SOURCE MATERIAL section start

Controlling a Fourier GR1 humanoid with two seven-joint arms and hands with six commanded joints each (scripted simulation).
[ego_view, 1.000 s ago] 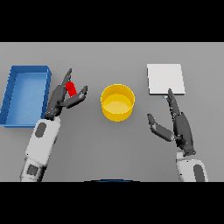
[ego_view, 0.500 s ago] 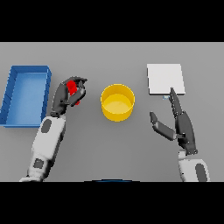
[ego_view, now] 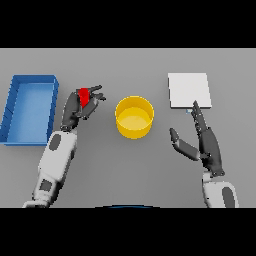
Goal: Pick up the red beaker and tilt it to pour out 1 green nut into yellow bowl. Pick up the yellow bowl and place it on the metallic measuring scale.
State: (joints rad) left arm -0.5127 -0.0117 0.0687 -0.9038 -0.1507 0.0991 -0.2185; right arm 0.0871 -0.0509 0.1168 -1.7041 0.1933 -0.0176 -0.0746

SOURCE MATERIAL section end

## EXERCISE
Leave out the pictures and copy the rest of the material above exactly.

## TASK OUTPUT
Controlling a Fourier GR1 humanoid with two seven-joint arms and hands with six commanded joints each (scripted simulation).
[ego_view, 1.000 s ago] 
[ego_view, 0.500 s ago] 
[ego_view, now] 
Goal: Pick up the red beaker and tilt it to pour out 1 green nut into yellow bowl. Pick up the yellow bowl and place it on the metallic measuring scale.
State: (joints rad) left arm -0.5127 -0.0117 0.0687 -0.9038 -0.1507 0.0991 -0.2185; right arm 0.0871 -0.0509 0.1168 -1.7041 0.1933 -0.0176 -0.0746

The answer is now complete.